Act: Contact President Biden and ask that the US government responds to people arriving at the border in a fair, efficient, and rights-respecting manner that also protects public health by ending summary expulsion and return, build out a humanitarian reception system, implement public health measures to limit the spread of Covid-19, provide sufficient resources and structural reforms to process asylum claims fairly and efficiently, and act quickly to address border agency impunity.
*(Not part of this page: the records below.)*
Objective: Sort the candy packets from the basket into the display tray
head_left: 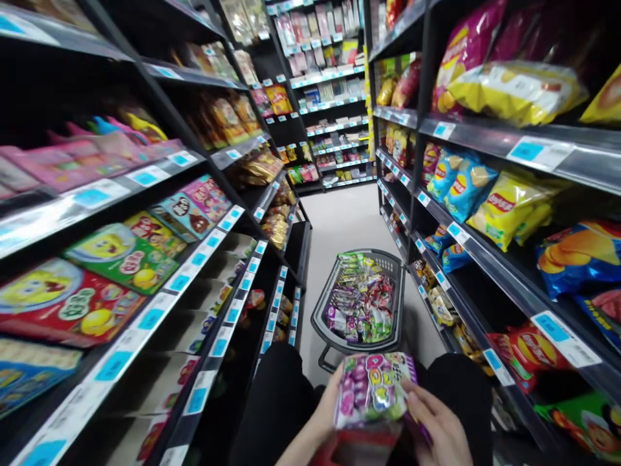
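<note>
Low in the view, between my knees, is a purple and white gummy candy packet (371,387) with grapes and bubble lettering. My left hand (326,408) wraps round its left side. At the packet's right edge, my right hand (436,417) is closed, its thumb and fingers on a purple wrapper edge. Whether that edge belongs to a second packet I cannot tell. Something red and boxy shows under the packet, partly hidden. Beyond my hands, a dark grey shopping basket (402,304) on the floor holds many small purple, green and red packets.
Shelves line both sides of the narrow aisle. Flat snack boxes (121,255) lie on the left shelf, with price tags along its edge. Chip bags (514,200) fill the right shelves. The grey floor (334,213) runs to more shelving at the back.
</note>
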The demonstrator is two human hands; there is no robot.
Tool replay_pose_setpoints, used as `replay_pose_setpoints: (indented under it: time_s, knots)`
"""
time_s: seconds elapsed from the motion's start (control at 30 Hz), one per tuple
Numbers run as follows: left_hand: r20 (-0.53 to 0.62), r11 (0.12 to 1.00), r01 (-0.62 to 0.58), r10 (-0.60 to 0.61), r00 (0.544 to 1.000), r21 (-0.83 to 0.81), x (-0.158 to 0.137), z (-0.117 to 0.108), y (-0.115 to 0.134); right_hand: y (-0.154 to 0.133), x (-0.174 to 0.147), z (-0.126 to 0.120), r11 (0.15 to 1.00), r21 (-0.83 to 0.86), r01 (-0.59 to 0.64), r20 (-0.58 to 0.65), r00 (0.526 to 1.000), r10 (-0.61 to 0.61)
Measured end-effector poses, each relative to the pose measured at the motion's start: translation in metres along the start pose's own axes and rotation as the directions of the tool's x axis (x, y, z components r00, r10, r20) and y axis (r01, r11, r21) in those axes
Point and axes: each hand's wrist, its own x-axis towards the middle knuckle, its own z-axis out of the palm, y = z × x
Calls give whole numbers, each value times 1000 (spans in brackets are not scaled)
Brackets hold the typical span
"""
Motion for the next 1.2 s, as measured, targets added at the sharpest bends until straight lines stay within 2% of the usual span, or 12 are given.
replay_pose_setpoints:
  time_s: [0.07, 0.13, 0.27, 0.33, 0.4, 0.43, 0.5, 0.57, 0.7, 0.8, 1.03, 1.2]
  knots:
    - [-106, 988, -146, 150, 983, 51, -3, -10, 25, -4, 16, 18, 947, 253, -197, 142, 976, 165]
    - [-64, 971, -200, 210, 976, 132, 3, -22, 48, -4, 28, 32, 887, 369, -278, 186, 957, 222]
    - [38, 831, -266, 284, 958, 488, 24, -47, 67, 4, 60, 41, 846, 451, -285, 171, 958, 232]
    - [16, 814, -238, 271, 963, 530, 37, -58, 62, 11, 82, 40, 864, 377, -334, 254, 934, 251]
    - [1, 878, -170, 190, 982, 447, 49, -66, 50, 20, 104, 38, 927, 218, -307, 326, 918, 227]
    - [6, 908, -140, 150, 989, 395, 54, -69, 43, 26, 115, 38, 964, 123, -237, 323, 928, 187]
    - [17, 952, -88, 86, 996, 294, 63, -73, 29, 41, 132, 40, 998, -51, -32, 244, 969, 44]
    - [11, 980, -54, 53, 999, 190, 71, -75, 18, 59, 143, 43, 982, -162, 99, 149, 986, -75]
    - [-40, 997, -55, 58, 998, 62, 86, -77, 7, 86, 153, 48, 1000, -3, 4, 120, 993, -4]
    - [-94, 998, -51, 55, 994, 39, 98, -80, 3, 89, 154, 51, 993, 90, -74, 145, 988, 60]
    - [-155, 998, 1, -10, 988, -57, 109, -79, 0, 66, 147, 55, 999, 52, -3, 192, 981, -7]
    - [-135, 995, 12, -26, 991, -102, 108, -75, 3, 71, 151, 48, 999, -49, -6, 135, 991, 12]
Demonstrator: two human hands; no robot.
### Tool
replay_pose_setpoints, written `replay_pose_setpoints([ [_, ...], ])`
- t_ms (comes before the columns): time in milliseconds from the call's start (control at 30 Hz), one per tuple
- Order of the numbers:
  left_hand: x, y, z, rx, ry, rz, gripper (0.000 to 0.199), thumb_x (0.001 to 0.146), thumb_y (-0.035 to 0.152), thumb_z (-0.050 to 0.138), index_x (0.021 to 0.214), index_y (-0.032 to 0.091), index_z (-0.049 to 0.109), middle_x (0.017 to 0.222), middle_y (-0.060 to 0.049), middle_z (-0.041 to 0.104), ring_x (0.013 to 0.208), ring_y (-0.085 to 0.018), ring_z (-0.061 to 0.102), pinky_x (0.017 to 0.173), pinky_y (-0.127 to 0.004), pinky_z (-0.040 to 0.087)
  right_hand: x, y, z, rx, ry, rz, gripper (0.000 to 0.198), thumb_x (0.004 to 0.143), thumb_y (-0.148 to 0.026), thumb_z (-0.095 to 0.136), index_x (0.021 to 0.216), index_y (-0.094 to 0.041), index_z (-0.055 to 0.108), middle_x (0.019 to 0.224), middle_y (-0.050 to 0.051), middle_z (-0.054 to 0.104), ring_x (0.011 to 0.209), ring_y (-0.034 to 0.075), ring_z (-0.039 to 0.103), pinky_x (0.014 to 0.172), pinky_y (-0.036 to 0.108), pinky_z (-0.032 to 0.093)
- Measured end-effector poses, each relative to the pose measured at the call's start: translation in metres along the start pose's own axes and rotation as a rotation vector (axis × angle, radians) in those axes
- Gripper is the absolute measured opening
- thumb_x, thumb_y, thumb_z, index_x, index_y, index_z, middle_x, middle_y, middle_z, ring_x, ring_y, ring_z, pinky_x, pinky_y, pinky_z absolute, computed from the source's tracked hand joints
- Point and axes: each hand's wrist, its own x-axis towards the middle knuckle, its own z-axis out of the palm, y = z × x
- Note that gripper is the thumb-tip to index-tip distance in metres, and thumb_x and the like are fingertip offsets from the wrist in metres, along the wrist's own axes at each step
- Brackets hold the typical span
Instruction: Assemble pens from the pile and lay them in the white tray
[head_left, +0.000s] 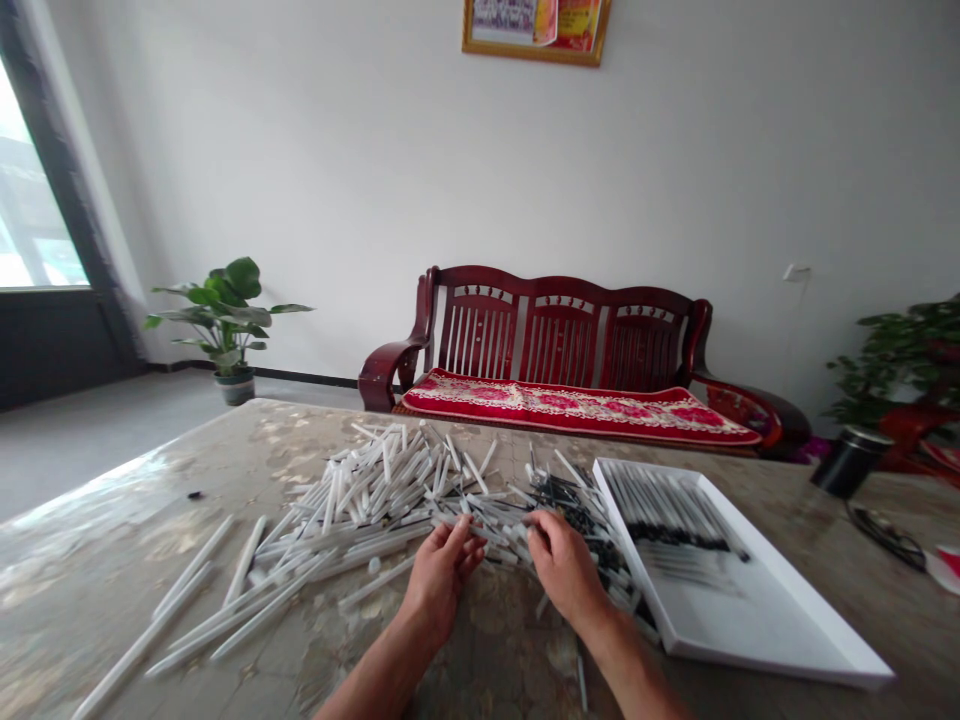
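Note:
My left hand (444, 562) is closed in a pinch at the front of a heap of slim white tubes (375, 480), which look like pen barrels. What lies between its fingers is too small and blurred to name. A short gap away, my right hand (562, 560) is also closed, thumb against fingers, its contents partly hidden. It is next to a pile of small black pieces (559, 492) mixed with pale ones. Farther right, a shallow white tray (780, 625) holds several pale rods with black ends (675, 500), laid side by side.
The table (300, 680) has a patterned cover, and long white tubes (142, 645) lie loose at its left. A black cylinder (851, 462) and a dark cable (885, 535) are at the right. Behind the table stands a wooden bench (562, 330); a potted plant (229, 320) is on the floor.

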Motion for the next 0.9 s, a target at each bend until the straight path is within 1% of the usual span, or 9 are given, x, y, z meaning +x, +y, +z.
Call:
replay_pose_setpoints([
  [133,-0.006,0.0,0.002,0.089,-0.108,-0.052,0.017,0.076,0.026,0.078,0.083,0.012,0.07,0.079,-0.004,0.069,0.062,-0.009,0.065,0.055,-0.017,0.056,-0.003,-0.001,0.011,0.252,-0.079,0.078,0.025,0.084,-0.021,0.052,0.102,-0.021,0.069,0.095,0.006,0.075,0.089,0.021,0.069,0.081,0.032,0.053],
  [267,-0.01,0.001,0.003,0.137,-0.147,-0.05,0.022,0.076,0.028,0.078,0.091,0.012,0.073,0.083,-0.006,0.071,0.061,-0.008,0.063,0.055,-0.017,0.055,-0.007,-0.004,0.019,0.387,-0.138,0.061,0.024,0.084,-0.023,0.056,0.103,-0.023,0.07,0.096,0.006,0.075,0.089,0.022,0.071,0.081,0.033,0.055],
  [367,-0.009,0.002,0.002,0.136,-0.186,-0.079,0.022,0.077,0.029,0.077,0.089,0.012,0.074,0.08,-0.005,0.071,0.061,-0.008,0.063,0.055,-0.016,0.055,-0.008,-0.005,0.022,0.478,-0.162,0.067,0.02,0.085,-0.025,0.059,0.101,-0.022,0.07,0.093,0.006,0.075,0.087,0.022,0.071,0.079,0.033,0.056],
  [467,-0.006,0.003,0.001,0.104,-0.244,-0.121,0.02,0.076,0.029,0.078,0.087,0.012,0.073,0.081,-0.006,0.072,0.063,-0.01,0.066,0.056,-0.016,0.056,-0.007,-0.005,0.023,0.581,-0.194,0.108,0.017,0.084,-0.027,0.062,0.098,-0.021,0.07,0.09,0.006,0.076,0.082,0.022,0.072,0.073,0.03,0.056],
  [533,-0.005,0.003,0.0,0.082,-0.251,-0.132,0.018,0.076,0.026,0.078,0.086,0.012,0.073,0.081,-0.005,0.073,0.064,-0.01,0.067,0.058,-0.017,0.057,-0.006,-0.006,0.023,0.606,-0.204,0.122,0.015,0.083,-0.025,0.063,0.095,-0.02,0.07,0.088,0.005,0.076,0.079,0.021,0.072,0.069,0.029,0.056],
  [633,-0.005,0.001,0.001,0.038,-0.219,-0.143,0.01,0.077,0.019,0.076,0.082,0.012,0.071,0.077,-0.004,0.072,0.06,-0.009,0.067,0.06,-0.017,0.058,-0.006,-0.01,0.019,0.559,-0.194,0.097,0.013,0.082,-0.022,0.064,0.093,-0.02,0.072,0.086,0.004,0.075,0.078,0.02,0.071,0.068,0.027,0.054],
  [733,-0.005,0.0,0.002,0.011,-0.19,-0.159,0.004,0.081,0.014,0.071,0.079,0.011,0.07,0.074,-0.004,0.072,0.058,-0.009,0.067,0.06,-0.019,0.06,-0.005,-0.015,0.011,0.419,-0.164,0.014,0.016,0.082,-0.016,0.062,0.092,-0.022,0.073,0.085,0.003,0.074,0.079,0.019,0.07,0.07,0.026,0.053],
  [833,-0.005,0.004,0.003,-0.01,-0.153,-0.176,0.006,0.085,0.01,0.065,0.08,0.01,0.068,0.074,-0.005,0.072,0.058,-0.011,0.069,0.06,-0.021,0.061,-0.006,-0.015,0.003,0.21,-0.133,-0.126,0.025,0.081,-0.009,0.059,0.094,-0.024,0.074,0.089,0.003,0.072,0.084,0.019,0.068,0.076,0.027,0.051],
  [900,-0.003,0.009,0.002,-0.027,-0.109,-0.164,0.01,0.087,0.008,0.061,0.079,0.009,0.067,0.073,-0.005,0.072,0.057,-0.01,0.069,0.059,-0.02,0.061,-0.006,-0.011,0.001,0.111,-0.142,-0.182,0.032,0.081,-0.006,0.057,0.098,-0.025,0.074,0.091,0.004,0.071,0.087,0.019,0.067,0.079,0.028,0.051],
])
April 8, 2021 Article: Immigration Detention
Immigration Justice Education and Action
The Immigration Justice Team will be sharing a series of articles to help educate and share important actions on the many challenges within this cause.
Learn: Immigration detention is the unjust and inhumane practice of incarcerating immigrants while they await a determination of their immigration status or potential deportation. In Fiscal Year 2019, the United States government detained over 500,000 people in a sprawling system of over 200 jails across the country run by Immigration and Customs Enforcement (ICE).
ICE has an appalling record of abuse. Many Americans are shocked to learn that in ICE detention centers people are deprived of their liberty, denied access to lawyers, separated from their families and loved ones, and are subject to severe medical neglect. Since 2003 over 200 people have died in ICE custody…read more HERE.
- Join UUSC*’s Partner Detention Watch Network “Communities Not Cages Campaign” HERE.
They have relaunched the #FirstTen campaign calling on the Biden admin to take steps towards ending immigration detention by closing 10 detention facilities in 2021, including all 3 family detention centers.
- Sign the UUSC* Petition to end family separation HERE
- Send an email to President Biden to #ShutDownBerksand #EndFamilyDetention HERE
*UUSC: Unitarian Universalist Service Committee
Congregational Sponsorship of an Asylum Seeker
The Fellowship is currently supporting three people seeking asylum. A person may seek asylum either at the border or within a year of entering the United State if they have a credible fear for their safety in their home country. While authorities are reviewing the request for asylum, which can take months, the asylee (or compa, which means friend in Spanish) may stay in the U.S, but will need a sponsor who is a citizen or legal permanent resident of the U.S. During the review process, the compa is not allowed to work or receive any federal aid, so we ensure that they have their basic needs met, assist in enrolling in language classes, getting needed medical help, and making sure they have transportation to all immigration appointments in Milwaukee or Chicago. If a compa is granted asylum, they are then able to apply for a social security card and seek employment, and after a year, may apply for a green card. Essentially they would then have the same status as a refugee.
Updated information will be added to this page and in the Weekly Scroll as we get it. We ask everyone to participate in the educational opportunities that we will offer as well as help out in any way you can.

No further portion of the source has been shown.